-- Opening Marker --
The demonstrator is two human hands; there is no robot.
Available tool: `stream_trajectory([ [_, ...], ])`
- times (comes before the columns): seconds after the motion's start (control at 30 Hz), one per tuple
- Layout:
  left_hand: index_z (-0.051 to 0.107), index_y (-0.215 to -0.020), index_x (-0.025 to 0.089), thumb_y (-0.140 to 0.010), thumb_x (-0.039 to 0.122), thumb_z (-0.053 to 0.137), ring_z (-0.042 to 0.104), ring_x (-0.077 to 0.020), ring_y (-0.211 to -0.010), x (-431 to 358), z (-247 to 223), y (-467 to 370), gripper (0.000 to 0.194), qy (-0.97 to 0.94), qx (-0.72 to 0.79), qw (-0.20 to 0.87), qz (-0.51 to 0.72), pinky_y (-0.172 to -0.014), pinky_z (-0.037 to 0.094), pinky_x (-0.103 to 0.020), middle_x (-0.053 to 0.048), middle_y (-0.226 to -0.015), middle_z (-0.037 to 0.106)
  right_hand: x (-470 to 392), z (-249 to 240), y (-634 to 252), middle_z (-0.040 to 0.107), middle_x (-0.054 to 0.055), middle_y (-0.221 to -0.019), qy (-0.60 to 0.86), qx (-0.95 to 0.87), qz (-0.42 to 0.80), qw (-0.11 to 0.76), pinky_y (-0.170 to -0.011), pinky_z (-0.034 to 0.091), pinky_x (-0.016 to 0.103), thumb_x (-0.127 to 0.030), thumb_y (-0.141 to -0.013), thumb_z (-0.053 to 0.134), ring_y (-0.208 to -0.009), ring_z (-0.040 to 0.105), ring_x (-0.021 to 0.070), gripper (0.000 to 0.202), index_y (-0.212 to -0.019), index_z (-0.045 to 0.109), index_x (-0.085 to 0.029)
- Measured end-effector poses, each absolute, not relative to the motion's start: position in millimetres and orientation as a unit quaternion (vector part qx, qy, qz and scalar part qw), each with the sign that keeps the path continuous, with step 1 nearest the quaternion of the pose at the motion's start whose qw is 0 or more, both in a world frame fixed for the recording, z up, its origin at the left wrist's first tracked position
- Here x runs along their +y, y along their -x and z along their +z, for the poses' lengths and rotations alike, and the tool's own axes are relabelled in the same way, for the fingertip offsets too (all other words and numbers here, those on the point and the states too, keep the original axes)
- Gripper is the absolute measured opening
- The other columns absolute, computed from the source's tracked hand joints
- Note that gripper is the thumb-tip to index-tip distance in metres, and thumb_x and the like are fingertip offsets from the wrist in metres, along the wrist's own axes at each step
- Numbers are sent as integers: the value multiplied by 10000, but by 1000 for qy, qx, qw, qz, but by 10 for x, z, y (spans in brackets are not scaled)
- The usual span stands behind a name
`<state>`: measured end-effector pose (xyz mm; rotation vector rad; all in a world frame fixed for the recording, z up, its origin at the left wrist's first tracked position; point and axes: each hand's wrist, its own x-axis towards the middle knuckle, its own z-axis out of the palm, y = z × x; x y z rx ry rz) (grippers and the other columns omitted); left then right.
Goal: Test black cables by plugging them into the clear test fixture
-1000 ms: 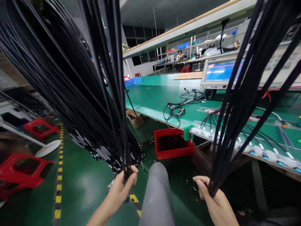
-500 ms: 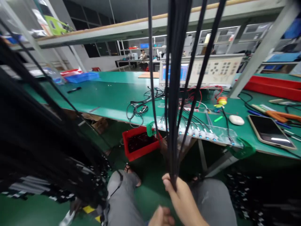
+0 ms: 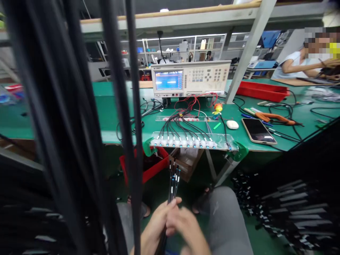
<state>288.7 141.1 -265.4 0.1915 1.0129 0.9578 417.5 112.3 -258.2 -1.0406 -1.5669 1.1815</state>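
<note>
My left hand (image 3: 156, 228) is closed around a small bundle of black cables (image 3: 173, 182), low in the middle of the view above my grey-trousered knees. The bundle's plug ends point up, toward the table edge. My right hand (image 3: 187, 226) lies against the left hand and the bundle. It is blurred, so its grip cannot be made out. Just beyond the cable ends, a clear test fixture (image 3: 225, 139) with a row of plugged-in connectors is clamped to the front of the green table (image 3: 111, 106).
A beige tester (image 3: 190, 78) with a lit screen stands behind the fixture. On the table to the right lie a phone (image 3: 258, 130), orange pliers (image 3: 273, 117) and a red tray (image 3: 261, 91). Hanging black cables (image 3: 66, 124) fill the left. A red bin (image 3: 148, 171) sits under the table. A co-worker (image 3: 294, 62) sits far right.
The view has swung right to face the tester. The long strands I held up are gone from my right hand. Both hands have come together on a short bundle with its ends up.
</note>
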Motion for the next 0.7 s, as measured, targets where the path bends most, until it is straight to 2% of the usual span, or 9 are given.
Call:
stream_trajectory([
  [0.07, 604, -912, 172, -752, 393, 668, 244, -2, -327, 1278, -2640, -2940, 281, -129, 469, 766, 421, -311, 159, -164, 95, -555, 440, 1408, -2554, -4340, 520, 106, -1378, 471, -568, 490, 464, -1064, 364, 467, -501, -927, 396, -1284, 458, 270, 482, -1322, 507, -247],
  [0.13, 605, -925, 188, -734, 467, 663, 233, -4, -310, 1140, -2665, -2985, 343, -186, 459, 775, 393, -310, 130, -194, 92, -572, 460, 1704, -2527, -4453, 421, 114, -1457, 521, -445, 558, 469, -1062, 365, 449, -533, -914, 418, -1323, 411, 253, 569, -1394, 394, -229],
  [0.17, 606, -931, 191, -717, 506, 665, 235, -4, -311, 1080, -2694, -3001, 385, -216, 450, 778, 381, -324, 123, -201, 92, -560, 462, 1830, -2516, -4482, 427, 113, -1451, 520, -393, 601, 463, -1041, 389, 437, -547, -901, 442, -1315, 424, 247, 609, -1415, 352, -233],
  [0.23, 613, -918, 178, -679, 564, 674, 248, -9, -334, 989, -2768, -3020, 459, -264, 436, 778, 367, -368, 118, -213, 94, -499, 443, 2003, -2506, -4489, 519, 107, -1370, 489, -334, 678, 436, -962, 451, 404, -546, -869, 507, -1237, 508, 241, 638, -1409, 352, -243],
  [0.3, 623, -922, 163, -658, 588, 681, 291, -26, -386, 936, -2831, -3024, 503, -297, 436, 768, 363, -419, 139, -222, 87, -463, 435, 2054, -2526, -4440, 614, 94, -1248, 455, -326, 716, 418, -854, 498, 360, -510, -844, 562, -1103, 599, 233, 583, -1345, 435, -239],
  [0.37, 629, -936, 151, -654, 593, 682, 337, -41, -430, 914, -2855, -3022, 527, -307, 446, 756, 367, -456, 165, -228, 72, -465, 456, 2005, -2578, -4363, 657, 83, -1169, 444, -329, 717, 426, -770, 510, 326, -483, -814, 603, -980, 643, 223, 509, -1247, 524, -228],
  [0.43, 622, -950, 153, -637, 595, 695, 348, -40, -420, 912, -2841, -3018, 547, -282, 457, 761, 364, -457, 170, -231, 70, -486, 471, 1906, -2648, -4288, 670, 68, -1143, 442, -331, 706, 443, -761, 506, 319, -484, -786, 627, -931, 652, 215, 469, -1178, 567, -233],
  [0.57, 596, -925, 173, -624, 602, 699, 265, -18, -351, 918, -2784, -3020, 534, -233, 456, 784, 351, -420, 132, -241, 91, -503, 453, 1812, -2729, -4244, 652, 58, -1189, 442, -346, 696, 448, -863, 481, 345, -524, -765, 647, -1009, 633, 223, 464, -1137, 582, -253],
  [0.7, 618, -859, 177, -643, 602, 684, 241, -36, -389, 887, -2747, -3039, 481, -288, 428, 792, 327, -438, 107, -255, 95, -460, 392, 2021, -2609, -4382, 470, 92, -1419, 480, -259, 697, 466, -867, 500, 364, -558, -792, 623, -1126, 595, 235, 639, -1335, 407, -298],
])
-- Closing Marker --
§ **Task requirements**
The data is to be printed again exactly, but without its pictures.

§ **Output for this task**
The demonstrator is two human hands; there is no robot.
Available tool: `stream_trajectory([ [_, ...], ])`
- times (comes before the columns): seconds after the motion's start (control at 30 Hz), one per tuple
- Layout:
  left_hand: index_z (-0.051 to 0.107), index_y (-0.215 to -0.020), index_x (-0.025 to 0.089), thumb_y (-0.140 to 0.010), thumb_x (-0.039 to 0.122), thumb_z (-0.053 to 0.137), ring_z (-0.042 to 0.104), ring_x (-0.077 to 0.020), ring_y (-0.211 to -0.010), x (-431 to 358), z (-247 to 223), y (-467 to 370), gripper (0.000 to 0.194), qy (-0.97 to 0.94), qx (-0.72 to 0.79), qw (-0.20 to 0.87), qz (-0.51 to 0.72), pinky_y (-0.172 to -0.014), pinky_z (-0.037 to 0.094), pinky_x (-0.103 to 0.020), middle_x (-0.053 to 0.048), middle_y (-0.226 to -0.015), middle_z (-0.037 to 0.106)
  right_hand: x (-470 to 392), z (-249 to 240), y (-634 to 252), middle_z (-0.040 to 0.107), middle_x (-0.054 to 0.055), middle_y (-0.221 to -0.019), qy (-0.60 to 0.86), qx (-0.95 to 0.87), qz (-0.42 to 0.80), qw (-0.11 to 0.76), pinky_y (-0.170 to -0.011), pinky_z (-0.034 to 0.091), pinky_x (-0.016 to 0.103), thumb_x (-0.127 to 0.030), thumb_y (-0.141 to -0.013), thumb_z (-0.053 to 0.134), ring_y (-0.208 to -0.009), ring_z (-0.040 to 0.105), ring_x (-0.021 to 0.070), gripper (0.000 to 0.202), index_y (-0.212 to -0.019), index_z (-0.045 to 0.109), index_x (-0.085 to 0.029)
- Measured end-effector poses, each absolute, not relative to the motion's start: position in millimetres and orientation as a unit quaternion (vector part qx, qy, qz and scalar part qw), each with the sign that keeps the path continuous, with step 1 nearest the quaternion of the pose at the motion's start whose qw is 0 or more, both in a world frame fixed for the recording, z up, its origin at the left wrist's first tracked position
- Here x runs along their +y, y along their -x and z along their +z, for the poses' lengths and rotations alike, and the tool's own axes are relabelled in the same way, for the fingertip offsets too (all other words and numbers here, those on the point and the states too, keep the original axes)
- Gripper is the absolute measured opening
- The other columns absolute, computed from the source's tracked hand joints
- Note that gripper is the thumb-tip to index-tip distance in metres, and thumb_x and the like are fingertip offsets from the wrist in metres, along the wrist's own axes at each step
- Numbers are sent as integers: the value multiplied by 10000, but by 1000 for qy, qx, qw, qz, but by 10 for x, z, y (spans in brackets are not scaled)
- The usual span stands behind a name
`<state>`: measured end-effector pose (xyz mm; rotation vector rad; all in a world frame fixed for the recording, z up, its origin at the left wrist's first tracked position; point and axes: each hand's wrist, its own x-axis towards the middle knuckle, its own z-axis out of the palm, y = z × x; x y z rx ry rz) (grippers and the other columns omitted); left then right.
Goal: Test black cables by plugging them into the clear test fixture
-1000 ms: 
-500 ms: 
+0 ms: 
<state>288.7 141.1 -265.4 0.1915 1.0129 0.9578 417.5 112.3 -258.2 -1.0406 -1.5669 1.1815</state>
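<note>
My left hand (image 3: 156, 228) is closed around a small bundle of black cables (image 3: 173, 182), low in the middle of the view above my grey-trousered knees. The bundle's plug ends point up, toward the table edge. My right hand (image 3: 187, 226) lies against the left hand and the bundle. It is blurred, so its grip cannot be made out. Just beyond the cable ends, a clear test fixture (image 3: 225, 139) with a row of plugged-in connectors is clamped to the front of the green table (image 3: 111, 106).
A beige tester (image 3: 190, 78) with a lit screen stands behind the fixture. On the table to the right lie a phone (image 3: 258, 130), orange pliers (image 3: 273, 117) and a red tray (image 3: 261, 91). Hanging black cables (image 3: 66, 124) fill the left. A red bin (image 3: 148, 171) sits under the table. A co-worker (image 3: 294, 62) sits far right.
The view has swung right to face the tester. The long strands I held up are gone from my right hand. Both hands have come together on a short bundle with its ends up.
</note>
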Motion for the next 0.7 s, as measured, targets where the path bends most, until it is straight to 2% of the usual span, or 9 are given.
Call:
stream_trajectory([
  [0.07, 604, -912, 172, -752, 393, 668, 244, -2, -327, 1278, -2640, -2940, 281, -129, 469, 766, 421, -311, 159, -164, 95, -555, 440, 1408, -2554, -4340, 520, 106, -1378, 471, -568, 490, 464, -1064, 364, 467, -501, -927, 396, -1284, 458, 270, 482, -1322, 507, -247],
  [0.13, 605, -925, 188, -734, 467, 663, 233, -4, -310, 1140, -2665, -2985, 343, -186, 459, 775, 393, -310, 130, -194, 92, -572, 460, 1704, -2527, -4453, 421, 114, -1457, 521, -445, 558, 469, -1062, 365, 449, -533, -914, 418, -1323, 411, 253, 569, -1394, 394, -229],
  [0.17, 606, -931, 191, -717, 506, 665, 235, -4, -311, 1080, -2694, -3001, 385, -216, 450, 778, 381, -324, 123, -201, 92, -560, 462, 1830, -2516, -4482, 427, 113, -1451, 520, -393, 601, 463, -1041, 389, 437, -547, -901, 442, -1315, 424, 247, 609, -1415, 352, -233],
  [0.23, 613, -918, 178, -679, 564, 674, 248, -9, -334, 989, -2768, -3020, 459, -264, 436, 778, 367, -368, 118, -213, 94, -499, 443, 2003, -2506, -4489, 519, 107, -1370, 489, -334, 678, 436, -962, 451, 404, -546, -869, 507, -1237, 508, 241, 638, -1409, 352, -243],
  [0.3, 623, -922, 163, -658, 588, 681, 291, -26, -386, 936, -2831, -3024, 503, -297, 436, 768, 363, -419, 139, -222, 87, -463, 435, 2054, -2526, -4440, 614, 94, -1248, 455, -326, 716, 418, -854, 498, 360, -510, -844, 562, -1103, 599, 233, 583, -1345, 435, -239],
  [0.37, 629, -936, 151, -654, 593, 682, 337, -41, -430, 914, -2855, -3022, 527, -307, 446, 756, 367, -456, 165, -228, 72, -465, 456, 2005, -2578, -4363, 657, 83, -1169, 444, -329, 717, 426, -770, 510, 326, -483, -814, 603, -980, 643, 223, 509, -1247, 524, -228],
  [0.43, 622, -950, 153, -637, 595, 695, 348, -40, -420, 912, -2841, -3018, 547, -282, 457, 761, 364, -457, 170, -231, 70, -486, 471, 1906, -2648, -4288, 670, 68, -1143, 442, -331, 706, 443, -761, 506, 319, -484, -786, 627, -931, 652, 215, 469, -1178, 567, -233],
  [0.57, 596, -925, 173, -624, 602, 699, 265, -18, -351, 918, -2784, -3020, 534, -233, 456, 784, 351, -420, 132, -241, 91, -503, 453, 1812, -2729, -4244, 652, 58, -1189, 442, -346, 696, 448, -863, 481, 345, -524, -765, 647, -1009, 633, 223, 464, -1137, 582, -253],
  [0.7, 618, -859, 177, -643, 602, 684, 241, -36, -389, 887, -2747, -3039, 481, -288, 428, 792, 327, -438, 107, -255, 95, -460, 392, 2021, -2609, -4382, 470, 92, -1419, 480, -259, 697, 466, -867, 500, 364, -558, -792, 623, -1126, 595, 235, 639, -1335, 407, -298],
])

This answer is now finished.